TO DO —
The response should consist of every line below, restated exactly, with no pictures.
----------
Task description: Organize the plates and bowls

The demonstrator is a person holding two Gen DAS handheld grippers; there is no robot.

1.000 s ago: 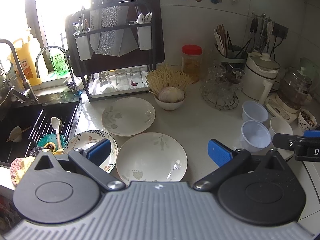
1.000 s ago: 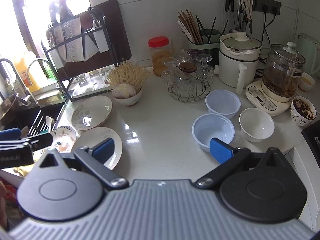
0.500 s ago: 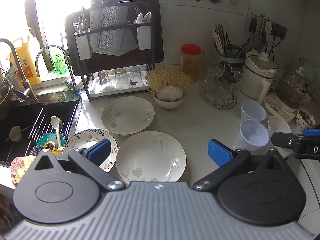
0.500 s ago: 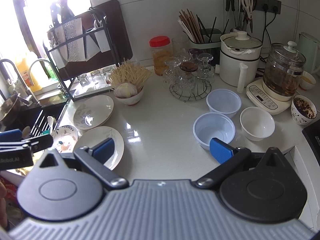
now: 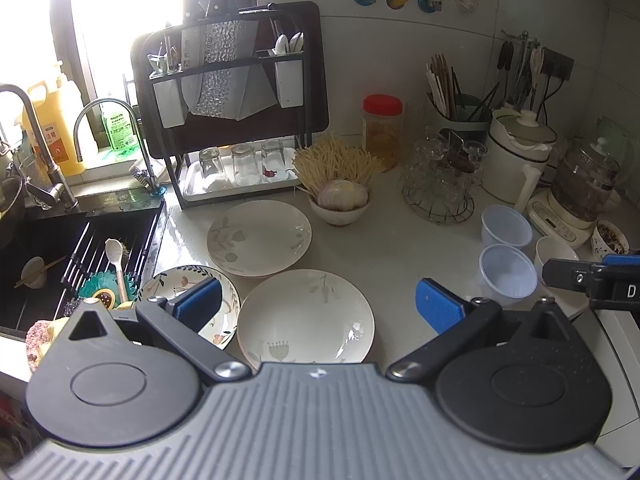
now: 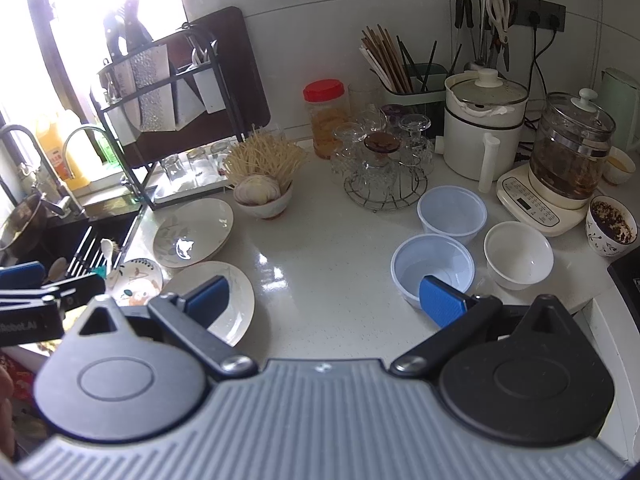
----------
ANSWER TO THE PROBLEM —
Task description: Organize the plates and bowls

The demonstrator is a person holding two Gen DAS handheld grippers; there is no robot.

1.000 s ago: 
1.000 s ago: 
0.500 s ago: 
0.500 s ago: 
now: 
now: 

Above is the complete output.